The problem:
Which lines below hold the word "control"? Copy all of them.

Items from a dataset:
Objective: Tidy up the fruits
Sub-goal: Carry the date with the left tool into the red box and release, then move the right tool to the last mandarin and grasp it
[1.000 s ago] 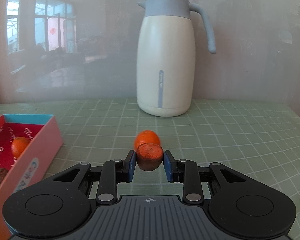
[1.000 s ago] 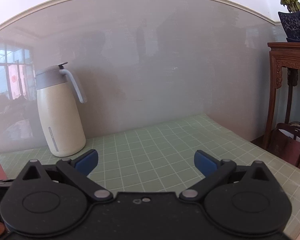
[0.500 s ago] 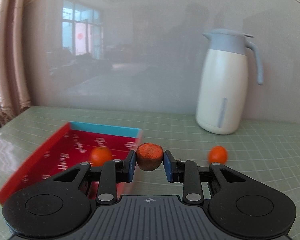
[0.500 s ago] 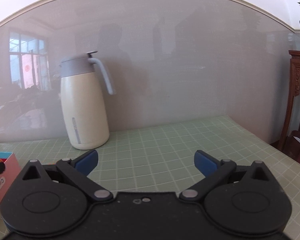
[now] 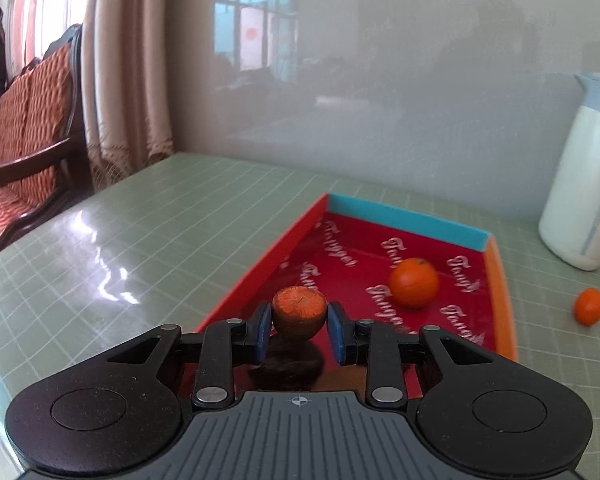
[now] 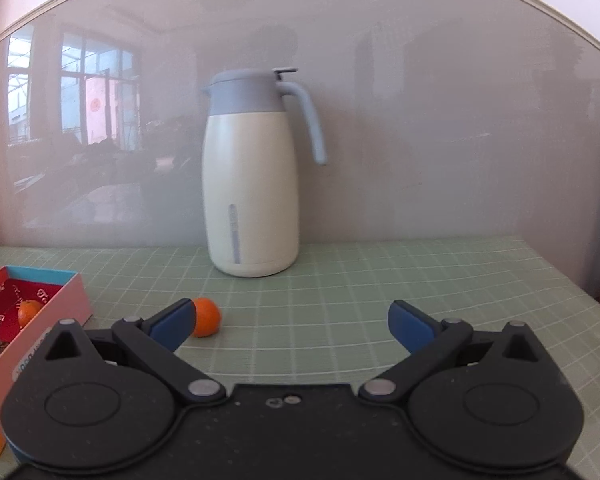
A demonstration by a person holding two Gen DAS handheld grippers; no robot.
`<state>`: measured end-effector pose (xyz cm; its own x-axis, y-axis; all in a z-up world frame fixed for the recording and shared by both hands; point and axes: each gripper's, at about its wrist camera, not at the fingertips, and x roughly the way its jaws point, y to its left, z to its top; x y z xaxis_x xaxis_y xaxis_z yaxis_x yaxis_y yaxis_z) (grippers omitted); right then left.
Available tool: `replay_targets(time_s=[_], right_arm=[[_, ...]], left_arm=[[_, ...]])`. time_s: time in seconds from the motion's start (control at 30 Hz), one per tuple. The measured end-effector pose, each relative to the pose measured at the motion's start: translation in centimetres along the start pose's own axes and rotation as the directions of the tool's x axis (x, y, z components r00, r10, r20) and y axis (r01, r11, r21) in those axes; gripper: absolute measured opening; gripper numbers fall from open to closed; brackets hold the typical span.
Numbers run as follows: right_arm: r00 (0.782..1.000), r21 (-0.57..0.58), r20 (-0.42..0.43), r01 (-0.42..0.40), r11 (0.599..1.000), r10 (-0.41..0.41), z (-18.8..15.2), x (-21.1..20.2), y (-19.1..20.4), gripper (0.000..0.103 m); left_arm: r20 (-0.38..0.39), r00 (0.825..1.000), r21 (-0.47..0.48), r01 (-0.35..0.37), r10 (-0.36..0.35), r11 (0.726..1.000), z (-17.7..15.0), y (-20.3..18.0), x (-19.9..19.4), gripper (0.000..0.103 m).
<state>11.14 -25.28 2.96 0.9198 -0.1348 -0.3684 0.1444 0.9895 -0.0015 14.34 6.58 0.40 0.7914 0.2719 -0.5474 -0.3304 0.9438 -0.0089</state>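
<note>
My left gripper is shut on a small brown fruit with an orange top, held over the near end of a red box. An orange lies inside the box, and a dark brown fruit sits in it just under the held one. Another small orange rests on the table to the right of the box. In the right wrist view that orange lies just beyond the left finger of my right gripper, which stands open and empty. The box shows at the left edge there.
A cream and blue-grey thermos jug stands at the back by the glossy wall. The table has a green checked cover. A wooden chair with striped cushions and curtains stand beyond the table's left end.
My left gripper has swung left with the brown fruit, from above the loose orange to over the red box. The right gripper has turned left, bringing the jug, orange and box into view.
</note>
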Motion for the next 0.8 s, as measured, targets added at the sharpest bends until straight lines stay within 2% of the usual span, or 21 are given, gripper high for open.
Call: replay_targets(time_s=[0.13, 0.43, 0.63, 0.7, 0.8], right_arm=[[1.000, -0.023, -0.011, -0.029, 0.999, 0.029, 0.0, 0.7, 2.1, 0.103], [0.997, -0.051, -0.040, -0.070, 0.996, 0.068, -0.1, 2.5, 5.7, 0.103], [0.995, -0.059, -0.050, -0.088, 0.994, 0.085, -0.2, 3.0, 7.2, 0.103], [0.995, -0.064, -0.049, -0.092, 0.994, 0.089, -0.2, 3.1, 7.6, 0.103], [0.994, -0.066, -0.051, -0.095, 0.993, 0.091, -0.3, 3.2, 7.9, 0.103]], left_arm=[[-0.019, 1.000, -0.013, -0.002, 0.001, 1.000, -0.4, 1.3, 0.5, 0.030], [-0.053, 0.996, -0.049, 0.067, -0.069, 0.997, -0.2, 2.9, 0.4, 0.032], [-0.061, 0.990, -0.063, 0.122, -0.125, 0.991, -0.2, 3.3, -0.1, 0.047], [-0.044, 0.990, -0.050, 0.134, -0.137, 0.990, -0.1, 3.2, -0.5, 0.058], [-0.015, 0.989, -0.023, 0.150, -0.150, 0.988, 0.1, 2.9, -1.3, 0.068]])
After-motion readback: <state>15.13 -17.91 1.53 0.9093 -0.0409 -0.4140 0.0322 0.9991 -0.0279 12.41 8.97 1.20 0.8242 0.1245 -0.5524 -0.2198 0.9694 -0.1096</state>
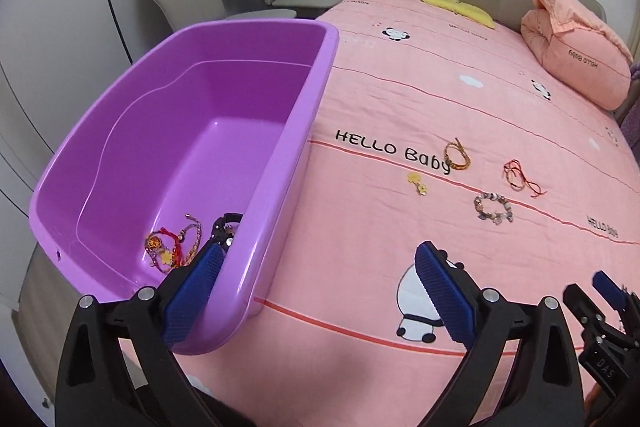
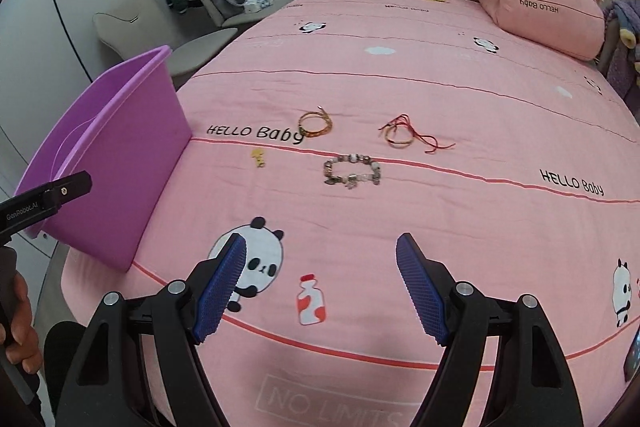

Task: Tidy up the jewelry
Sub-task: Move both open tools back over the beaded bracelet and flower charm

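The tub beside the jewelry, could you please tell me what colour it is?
Purple tub, clearest in the left wrist view.

Purple tub (image 1: 280, 155) wall beside open bedspread (image 2: 440, 87)

1. The left gripper (image 1: 316, 291) is blocking part of the purple tub (image 1: 280, 163). One blue finger (image 1: 196, 287) is sitting in front of the tub's near wall and is covering some of the tangled jewelry (image 1: 172, 247) inside.
2. A black thing (image 1: 226, 227) in the tub is peeking out behind the wall. It is too hidden to tell what it is.
3. The right gripper (image 1: 608, 311) is getting cut off by the right edge of the left wrist view.
4. The tiny yellow charm (image 2: 259, 157) near the tub is looking too small to make out.
5. The hand (image 2: 18, 323) is running off the left edge of the right wrist view.
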### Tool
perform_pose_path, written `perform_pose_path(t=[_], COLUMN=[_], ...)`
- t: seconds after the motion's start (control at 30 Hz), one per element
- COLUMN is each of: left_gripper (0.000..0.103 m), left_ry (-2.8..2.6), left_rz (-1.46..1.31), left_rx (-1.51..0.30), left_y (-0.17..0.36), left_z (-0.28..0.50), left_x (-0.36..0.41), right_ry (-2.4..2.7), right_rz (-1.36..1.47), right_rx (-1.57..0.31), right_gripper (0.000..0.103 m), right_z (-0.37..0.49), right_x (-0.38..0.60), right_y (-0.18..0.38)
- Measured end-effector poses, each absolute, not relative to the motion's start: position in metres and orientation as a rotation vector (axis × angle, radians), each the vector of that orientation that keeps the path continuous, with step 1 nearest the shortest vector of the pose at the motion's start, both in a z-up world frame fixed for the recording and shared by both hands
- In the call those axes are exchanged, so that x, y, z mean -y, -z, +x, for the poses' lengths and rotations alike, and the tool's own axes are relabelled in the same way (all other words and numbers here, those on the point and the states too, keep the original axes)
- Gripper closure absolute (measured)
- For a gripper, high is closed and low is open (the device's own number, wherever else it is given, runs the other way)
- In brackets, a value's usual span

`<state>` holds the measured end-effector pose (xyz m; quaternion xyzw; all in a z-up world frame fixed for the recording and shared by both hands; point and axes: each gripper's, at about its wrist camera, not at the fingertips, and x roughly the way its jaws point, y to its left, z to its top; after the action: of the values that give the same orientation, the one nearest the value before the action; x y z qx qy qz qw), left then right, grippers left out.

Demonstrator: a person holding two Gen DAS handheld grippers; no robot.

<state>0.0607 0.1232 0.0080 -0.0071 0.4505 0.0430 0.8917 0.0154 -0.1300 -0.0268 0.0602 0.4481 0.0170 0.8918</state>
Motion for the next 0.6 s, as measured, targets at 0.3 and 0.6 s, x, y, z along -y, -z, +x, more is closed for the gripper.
perform_pose_path(t=[0.3,0.6], left_gripper=[0.008,0.008], left_ry=[-0.162,-0.086], left_rz=[-0.037,0.018], left_rx=[-0.885,-0.855], left_y=[-0.017,-0.029], left_z=[0.072,0.083], left_x=[-0.120,-0.078], right_ry=[0.011,-0.007], right_rz=[0.159,0.176], right_rx=[-0.953,-0.950], right_gripper=[0.029,0.029], right_z=[0.026,0.041], right_x=[0.163,0.167], right_y=[0.046,0.053])
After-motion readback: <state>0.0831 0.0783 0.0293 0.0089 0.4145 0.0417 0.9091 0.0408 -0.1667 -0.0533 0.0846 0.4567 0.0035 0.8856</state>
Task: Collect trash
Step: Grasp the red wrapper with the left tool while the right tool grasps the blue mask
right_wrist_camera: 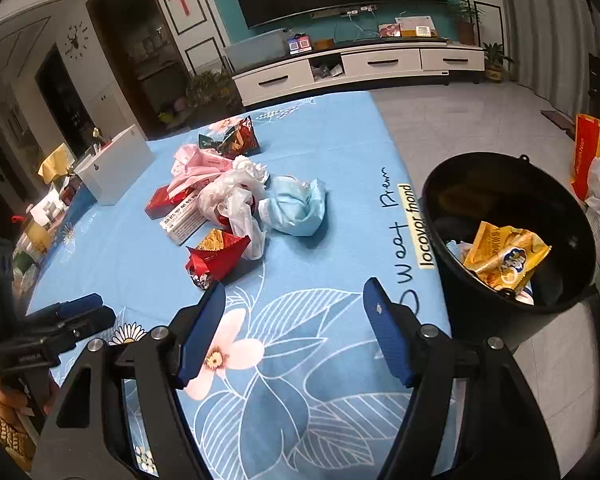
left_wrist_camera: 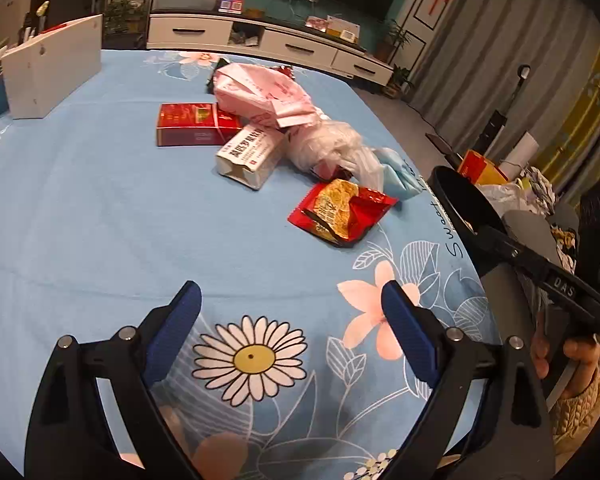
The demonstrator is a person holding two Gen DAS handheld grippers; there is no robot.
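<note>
Right wrist view: black bin stands beside the table's right edge, presumably for short drops. Right gripper and left gripper hover wide open, empty, near the red wrapper.

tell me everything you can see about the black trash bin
The black trash bin is a round, smooth, plastic-looking bucket, open-topped, standing on the tiled floor at the table's right edge. A small lug sticks up from its far rim. Inside lie a yellow snack wrapper and other scraps. Neither set of tongs touches it.
</note>
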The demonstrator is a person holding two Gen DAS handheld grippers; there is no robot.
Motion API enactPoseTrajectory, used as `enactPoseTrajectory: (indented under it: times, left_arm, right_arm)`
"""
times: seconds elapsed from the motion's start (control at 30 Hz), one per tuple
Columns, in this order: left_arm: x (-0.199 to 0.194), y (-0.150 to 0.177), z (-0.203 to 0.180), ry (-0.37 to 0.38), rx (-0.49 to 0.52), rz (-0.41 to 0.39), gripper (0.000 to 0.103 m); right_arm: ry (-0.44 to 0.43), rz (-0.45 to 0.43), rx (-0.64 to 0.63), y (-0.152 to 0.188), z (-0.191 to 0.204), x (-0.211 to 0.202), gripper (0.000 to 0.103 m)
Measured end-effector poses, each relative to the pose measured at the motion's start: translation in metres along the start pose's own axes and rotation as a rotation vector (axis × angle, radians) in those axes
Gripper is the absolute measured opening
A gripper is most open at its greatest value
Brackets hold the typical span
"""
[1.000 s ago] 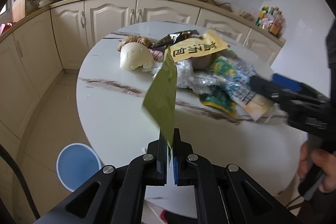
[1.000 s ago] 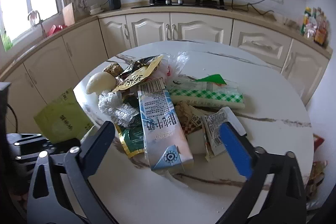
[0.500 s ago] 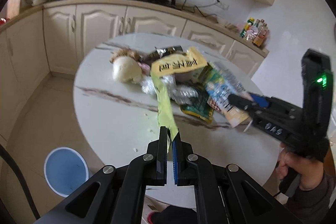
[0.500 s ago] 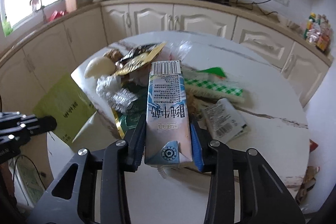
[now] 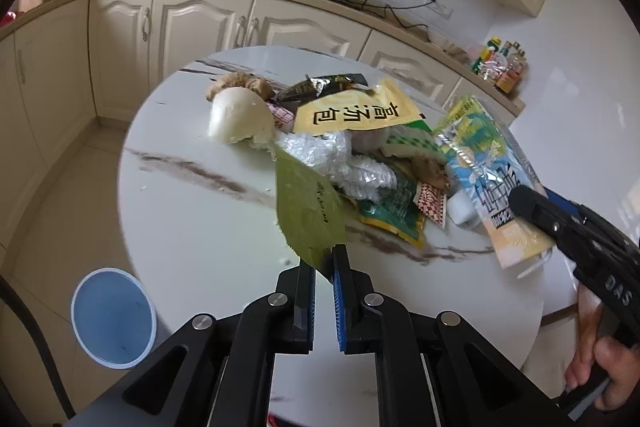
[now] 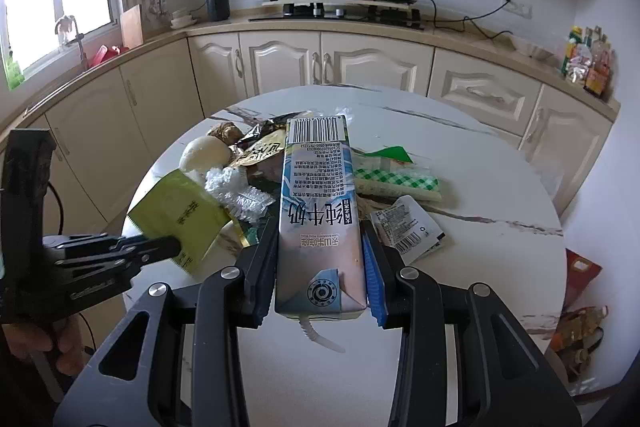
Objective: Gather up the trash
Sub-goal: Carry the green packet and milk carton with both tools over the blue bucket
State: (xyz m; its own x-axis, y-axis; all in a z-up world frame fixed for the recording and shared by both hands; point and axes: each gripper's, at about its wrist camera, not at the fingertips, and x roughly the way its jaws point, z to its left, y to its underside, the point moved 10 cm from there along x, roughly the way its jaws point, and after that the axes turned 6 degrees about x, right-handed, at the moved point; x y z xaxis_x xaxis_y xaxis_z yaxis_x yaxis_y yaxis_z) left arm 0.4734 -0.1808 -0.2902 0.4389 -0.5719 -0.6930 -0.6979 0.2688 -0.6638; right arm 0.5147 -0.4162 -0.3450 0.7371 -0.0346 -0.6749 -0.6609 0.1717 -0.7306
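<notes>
Cream kitchen cabinets curve behind a round white marble table (image 5: pixel 192 227) in the left wrist view. At near centre the left gripper (image 5: pixel 324 259) is closed almost completely, pinching the corner of a flat olive-green sachet (image 5: pixel 308 211) that tilts up over the tabletop. A blue bin (image 5: pixel 114 315) stands on the floor at near left. Beyond the sachet lie a torn steamed bun (image 5: pixel 236 119), a yellow packet (image 5: pixel 356 113) and crumpled clear plastic (image 5: pixel 344 163). At right the right gripper (image 5: pixel 532 203) carries a milk carton (image 5: pixel 488 179).

Right wrist view: with the same cabinets and a stove behind, the right gripper (image 6: pixel 320 267) is partly open, its jaws having just closed onto the milk carton (image 6: pixel 318 211), pads pressing both sides, straw hanging below. The left gripper (image 6: pixel 168 247) holds the sachet (image 6: pixel 180 215) at near left.
</notes>
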Motion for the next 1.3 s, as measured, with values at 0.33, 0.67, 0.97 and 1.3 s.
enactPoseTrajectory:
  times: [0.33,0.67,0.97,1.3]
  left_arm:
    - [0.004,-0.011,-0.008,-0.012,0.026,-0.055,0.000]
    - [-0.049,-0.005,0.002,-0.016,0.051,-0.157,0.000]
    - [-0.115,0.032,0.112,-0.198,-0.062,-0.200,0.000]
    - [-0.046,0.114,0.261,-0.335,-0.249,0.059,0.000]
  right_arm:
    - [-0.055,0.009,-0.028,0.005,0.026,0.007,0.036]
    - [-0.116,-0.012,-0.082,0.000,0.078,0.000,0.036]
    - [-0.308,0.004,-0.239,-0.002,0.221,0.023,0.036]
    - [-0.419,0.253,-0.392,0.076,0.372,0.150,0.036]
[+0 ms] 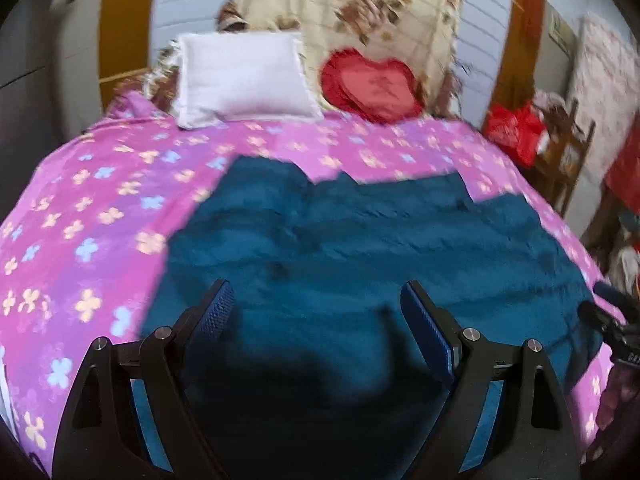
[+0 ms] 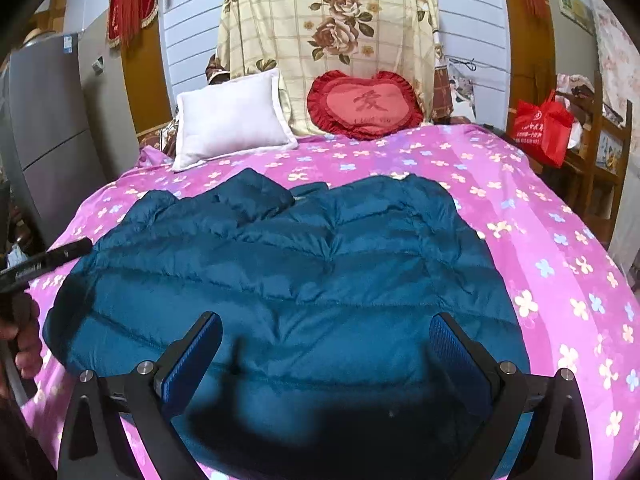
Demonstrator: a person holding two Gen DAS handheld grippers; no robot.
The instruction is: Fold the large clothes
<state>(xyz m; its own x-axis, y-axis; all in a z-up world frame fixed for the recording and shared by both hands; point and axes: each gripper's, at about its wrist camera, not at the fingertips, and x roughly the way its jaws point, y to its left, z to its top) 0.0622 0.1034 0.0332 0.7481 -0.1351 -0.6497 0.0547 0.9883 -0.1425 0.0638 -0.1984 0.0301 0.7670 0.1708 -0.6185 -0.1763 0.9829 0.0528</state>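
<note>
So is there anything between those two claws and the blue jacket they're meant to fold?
Nothing visible. The left claw and right claw both hang open right over the blue jacket, spread alone on the pink floral bedspread. The pillows sit beyond it.

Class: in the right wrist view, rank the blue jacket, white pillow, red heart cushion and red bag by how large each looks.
1. blue jacket, largest but nearest the camera
2. white pillow and red heart cushion, too alike to rank
3. red bag
</note>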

Answer to the exercise:
Available tool: `replay_targets(time_s=[_], right_arm=[[_, ...]], left_arm=[[_, ...]])`. time_s: time in seconds from the motion's start (control at 30 Hz), one per tuple. The measured end-effector pose, each relative to the pose measured at the motion's start: translation in centimetres along the start pose's own axes and rotation as the directions of the tool's x axis (x, y, z components r00, r10, r20) and y axis (r01, r11, r21) in those axes; gripper: absolute measured opening; gripper numbers fall from open to closed; brackets hold the typical span.
- t: seconds after the motion's start (control at 30 Hz), one per element
times: seconds elapsed from the motion's start (control at 30 Hz), one per tuple

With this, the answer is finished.